Dows this law forbid them from paying support contracts to Oracle or IBM/Red Hat or anyone else? Hey, if nothing happens that needs support, that money could have gone to the shareholders, right?

And yet, I can't recall ever seeing any stories about shareholder revolts against management because they paid "unnecessary" support fees to software providers. You got any handy links to such stories?

If not, it seems it's your argument that is bogus.



You don't seem to understand the dialectical shape of this argument. You would have to try to understand better how two things that seem opposite could both be true.

For example, Microsoft could pay Red Hat for whatever they like, but this does not contradict the general law of profit maximization.

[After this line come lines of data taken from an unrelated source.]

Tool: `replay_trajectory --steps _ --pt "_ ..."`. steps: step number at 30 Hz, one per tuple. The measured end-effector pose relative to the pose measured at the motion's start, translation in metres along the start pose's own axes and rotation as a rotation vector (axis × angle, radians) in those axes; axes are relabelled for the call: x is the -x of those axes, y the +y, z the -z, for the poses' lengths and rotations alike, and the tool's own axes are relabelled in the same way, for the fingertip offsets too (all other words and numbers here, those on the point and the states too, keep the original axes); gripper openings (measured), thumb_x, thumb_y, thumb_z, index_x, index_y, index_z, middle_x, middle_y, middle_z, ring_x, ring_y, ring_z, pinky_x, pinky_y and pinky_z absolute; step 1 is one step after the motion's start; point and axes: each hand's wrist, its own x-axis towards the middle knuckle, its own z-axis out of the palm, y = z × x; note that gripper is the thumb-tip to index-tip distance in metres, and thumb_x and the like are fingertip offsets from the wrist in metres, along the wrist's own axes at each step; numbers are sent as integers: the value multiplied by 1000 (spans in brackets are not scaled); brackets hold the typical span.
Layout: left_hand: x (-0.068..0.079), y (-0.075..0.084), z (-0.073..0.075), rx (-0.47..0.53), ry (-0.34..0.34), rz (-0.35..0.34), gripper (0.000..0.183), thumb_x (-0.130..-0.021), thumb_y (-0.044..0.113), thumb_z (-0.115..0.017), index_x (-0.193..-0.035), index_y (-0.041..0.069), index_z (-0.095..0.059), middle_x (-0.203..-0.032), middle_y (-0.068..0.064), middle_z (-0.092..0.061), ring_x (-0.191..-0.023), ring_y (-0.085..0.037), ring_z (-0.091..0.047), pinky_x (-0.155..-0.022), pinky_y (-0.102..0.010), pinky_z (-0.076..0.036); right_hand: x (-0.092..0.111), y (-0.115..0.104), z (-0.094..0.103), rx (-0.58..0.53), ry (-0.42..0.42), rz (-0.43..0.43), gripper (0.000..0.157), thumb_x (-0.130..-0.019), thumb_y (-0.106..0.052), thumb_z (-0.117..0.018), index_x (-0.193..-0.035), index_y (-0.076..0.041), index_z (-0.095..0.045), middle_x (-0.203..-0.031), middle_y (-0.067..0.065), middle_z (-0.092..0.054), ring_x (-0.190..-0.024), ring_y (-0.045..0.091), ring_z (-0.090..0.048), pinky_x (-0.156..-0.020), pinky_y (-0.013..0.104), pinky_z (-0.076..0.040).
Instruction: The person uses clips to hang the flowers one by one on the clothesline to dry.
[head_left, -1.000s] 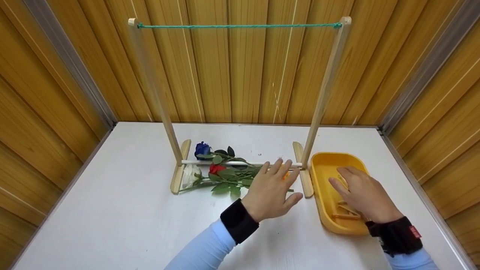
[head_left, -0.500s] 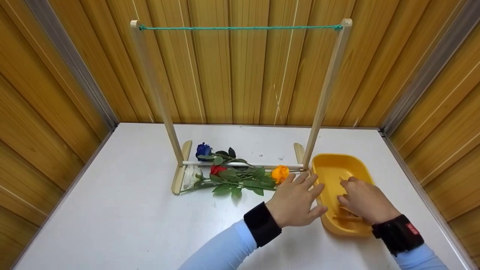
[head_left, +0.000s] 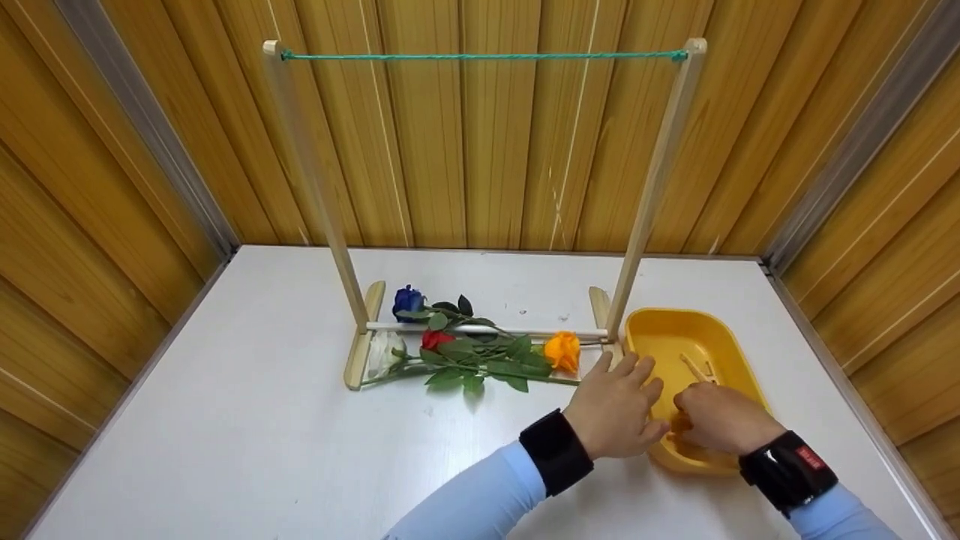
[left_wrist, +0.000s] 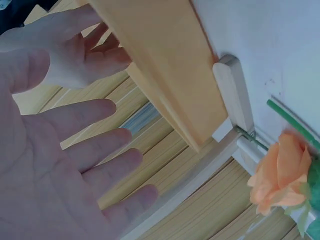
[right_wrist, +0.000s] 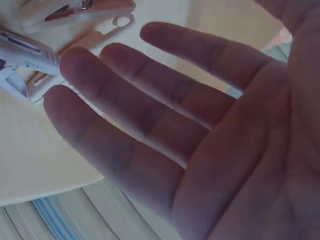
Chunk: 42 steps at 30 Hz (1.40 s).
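My right hand (head_left: 727,420) reaches into the yellow tray (head_left: 671,326), fingers lowered among the clothespins. In the right wrist view its fingers (right_wrist: 145,110) look nearly straight, and their tips lie close to several clothespins (right_wrist: 32,55); nothing shows in its grip. One clothespin (head_left: 699,369) lies beyond that hand, which hides others. My left hand (head_left: 616,411) is held with spread fingers beside the tray's left wall, holding nothing; its palm fills the left side of the left wrist view. Closest to its fingertips, an orange rose (head_left: 562,351) lies on the table.
A wooden frame with two posts (head_left: 660,180) stands on the white table (head_left: 225,420), a green cord (head_left: 480,56) tied across its top. By its low crossbar lie a blue rose (head_left: 407,301), a red rose (head_left: 435,340) and a white rose (head_left: 384,354). Wood-patterned walls enclose the table.
My left hand has moved right, away from the roses, uncovering the orange one. My right hand has shifted nearer within the tray, and a clothespin beyond it now shows.
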Motion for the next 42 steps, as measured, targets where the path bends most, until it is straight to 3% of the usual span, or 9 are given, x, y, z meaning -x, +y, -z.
replay_trajectory --steps 6,11,19,28,35,42 --pt "-4 6 -9 -76 30 -12 55 -106 63 -34 -143 30 -58 -157 6 -44 -144 -16 -40 -119 -40 -34 -3 -1 -2 -19 -66 -7 19 -78 -4 -79 -75 -10 -62 -70 0 -53 -61 18 -48 -60 33 -45" --pt "-5 8 -13 -64 22 -6 56 -105 64 -34 -144 31 -58 -158 6 -42 -146 -15 -38 -120 -40 -33 -9 1 -4 -1 -87 31 19 -79 -1 -79 -75 -9 -62 -69 -1 -53 -61 16 -48 -61 31 -46" --pt "-4 5 -14 -26 28 -4 57 -106 63 -35 -146 29 -57 -159 5 -42 -147 -16 -38 -121 -40 -32 -13 2 -6 63 -67 61 14 -84 2 -73 -77 -7 -65 -70 0 -54 -62 17 -48 -65 36 -51" --pt "-2 2 -11 19 -17 17 60 -106 64 -32 -152 31 -51 -165 5 -36 -152 -16 -32 -123 -42 -29 -19 0 -8 46 -96 30 13 -86 -2 -74 -78 -7 -65 -71 2 -58 -62 18 -51 -66 40 -53" --pt "2 -1 -15 -27 40 26 60 -106 63 -31 -151 30 -53 -164 5 -39 -151 -16 -35 -121 -41 -32 -21 3 -10 56 -58 86 16 -86 -9 -77 -76 -8 -64 -70 0 -57 -61 16 -50 -63 38 -52" --pt "6 -7 -12 6 52 36 59 -107 61 -31 -152 29 -51 -163 4 -40 -151 -16 -36 -122 -41 -32 -23 0 6 37 -65 81 17 -80 -5 -82 -89 -3 -68 -75 2 -61 -65 17 -52 -65 37 -53"
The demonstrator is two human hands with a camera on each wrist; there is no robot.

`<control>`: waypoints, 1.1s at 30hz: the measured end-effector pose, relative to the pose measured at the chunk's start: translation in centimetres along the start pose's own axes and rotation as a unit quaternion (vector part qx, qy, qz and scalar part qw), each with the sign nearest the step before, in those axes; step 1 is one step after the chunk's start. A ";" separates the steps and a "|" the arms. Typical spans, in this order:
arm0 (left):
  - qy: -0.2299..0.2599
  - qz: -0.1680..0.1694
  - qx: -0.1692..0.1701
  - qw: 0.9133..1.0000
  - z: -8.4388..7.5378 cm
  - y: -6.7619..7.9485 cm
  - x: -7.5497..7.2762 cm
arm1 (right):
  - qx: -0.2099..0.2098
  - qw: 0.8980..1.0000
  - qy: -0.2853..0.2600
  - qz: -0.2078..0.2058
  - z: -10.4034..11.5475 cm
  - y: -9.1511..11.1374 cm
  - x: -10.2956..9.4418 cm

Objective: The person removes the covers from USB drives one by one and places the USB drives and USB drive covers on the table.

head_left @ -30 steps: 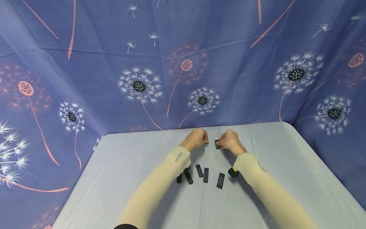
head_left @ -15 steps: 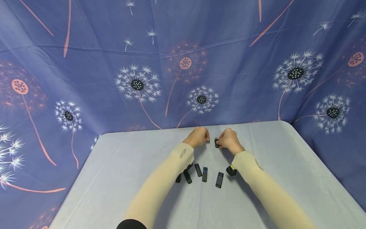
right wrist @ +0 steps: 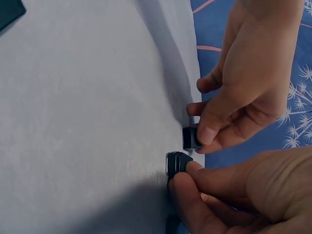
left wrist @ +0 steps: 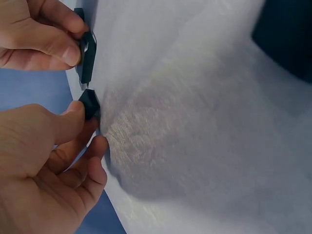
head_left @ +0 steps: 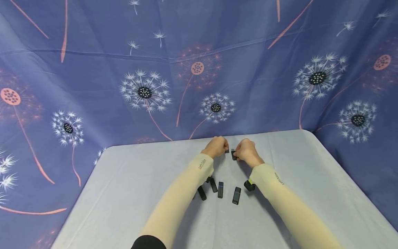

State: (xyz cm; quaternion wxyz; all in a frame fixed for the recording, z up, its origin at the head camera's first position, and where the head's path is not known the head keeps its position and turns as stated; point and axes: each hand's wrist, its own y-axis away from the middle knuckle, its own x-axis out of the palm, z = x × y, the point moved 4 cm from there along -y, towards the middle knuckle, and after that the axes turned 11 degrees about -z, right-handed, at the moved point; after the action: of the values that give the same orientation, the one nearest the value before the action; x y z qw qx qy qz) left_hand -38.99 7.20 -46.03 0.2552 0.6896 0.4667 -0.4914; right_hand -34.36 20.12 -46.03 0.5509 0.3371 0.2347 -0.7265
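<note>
My left hand (head_left: 216, 147) pinches a small black cap (left wrist: 89, 104) between thumb and fingertips over the far part of the table. Just right of it, my right hand (head_left: 247, 153) grips a black USB flash drive (head_left: 234, 155) by its body. The drive's metal plug points away from me in the head view. In the left wrist view the cap and the USB flash drive (left wrist: 87, 61) are almost end to end, with a thin bit of metal between them. In the right wrist view a small gap separates the cap (right wrist: 189, 138) from the drive (right wrist: 176, 163).
Several black USB sticks lie on the pale tablecloth (head_left: 140, 193) nearer me, among them one with a blue band (head_left: 220, 190) and a larger one (head_left: 236, 195). My left sleeve partly covers a dark object beside them. A blue dandelion-print curtain (head_left: 180, 83) hangs behind the table.
My two hands have come closer together, bringing the cap nearer to the USB flash drive's plug. The head view has shifted slightly. Both grips stay the same.
</note>
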 end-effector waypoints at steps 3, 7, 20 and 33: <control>-0.013 -0.001 -0.004 1.000 -0.6 -0.6 0.3 | -0.002 1.000 -0.005 -0.001 -0.2 -0.1 -0.5; -0.026 0.002 0.000 1.000 -0.7 -0.6 0.3 | -0.006 1.000 -0.004 -0.001 -0.1 0.0 -0.2; -0.051 0.010 -0.009 0.999 -1.0 -0.3 0.5 | -0.020 1.000 0.000 -0.012 0.1 0.4 -0.2; -0.036 -0.005 -0.008 0.999 -0.5 -0.3 0.9 | -0.009 1.000 -0.005 -0.010 0.1 0.5 -0.1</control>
State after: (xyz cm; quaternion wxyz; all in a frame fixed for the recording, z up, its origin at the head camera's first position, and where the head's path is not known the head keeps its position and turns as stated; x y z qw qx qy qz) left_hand -38.99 8.11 -46.62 0.2749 0.6674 0.4644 -0.5132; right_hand -33.87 20.02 -45.88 0.5477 0.3261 0.2416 -0.7317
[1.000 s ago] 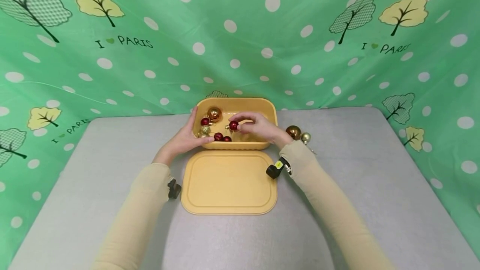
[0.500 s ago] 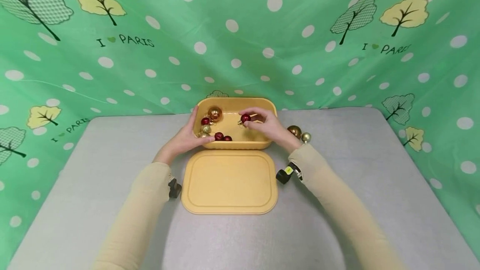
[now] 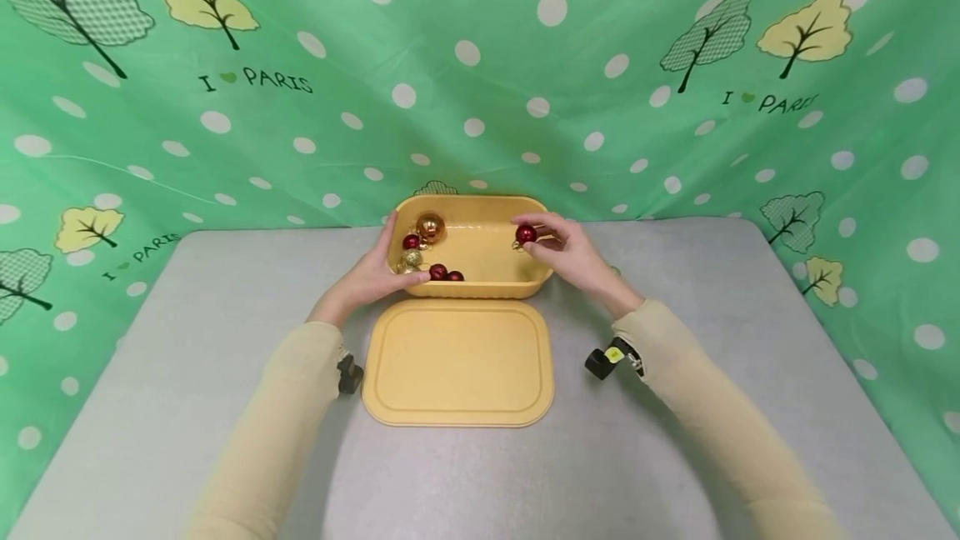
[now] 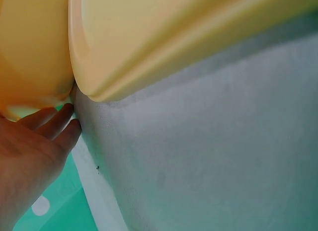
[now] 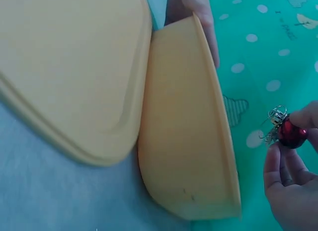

It is possible for a large tech company to achieve both these goals together (support for open source and undermining open source) without undermining the general law, which is to reduce costs wherever possible and maximize profits for shareholders however possible.

You need to think a bit more about the motivations and rules operating here, and if you do, you can't fail to come down on the conclusion that it is open source that is broken, because it reproduces the free rider problem as a well documented and persistent market failure.


> You don't seem to understand the dialectical shape of this argument.

A) No, you don't seem to understand the simple logic of the issue at hand.

B) "dialectical shape"... Yeah, use a lot of Big Words flim-flam, that'll surely make your argument so much more convincing. Sheesh.

> Microsoft could pay Red Hat for whatever they like, but this does not contradict the general law of profit maximization.

Exactly. So they could pay Red Hat for support and maintenance on this piece of software, too. Or, waitaminnit... Does this only work for paying Red Hat, specifically; are they mentioned by name in the laws on fiduciary prudence, or what?

Otherwise, one would have thought that if they can pay Red Hat to maintain this code, they can just as well pay someone else for that. Like, for instance, its original author(s).

> You need to think a bit more about the motivations and rules operating here

Yup. Mainly yours.

> and if you do, you can't fail to come down on the conclusion that it is open source that is broken

Oh yes, sure I can. Fail to come to that conclusion, that is. Wake up and adopt my perspective, and you'll see that if this shows anything, it's that it's the corporate model that is broken: It repeatedly leads to exactly this kind of simple-minded attempts to defeat the elegant copyleft judo trick at the root of open source, which repeatedly get the prospective beneficiaries... Exactly fuck-all.

> because it reproduces the free rider problem as a well documented and persistent market failure.

If this shows anything, it's the exact opposite: The habitual corporate parasites have been notified that there is no free support-and-maintenance plan for them to freeload on.

Yeah, the market is full of failures. Assholes thinking there is such a thing as a Free Lunch -- for them, only -- without any obligation for them to do anything for anyone else, is one of them. Once enough of them have failed that way, maybe the rest will learn from that. (Not that I'm holding my breath.)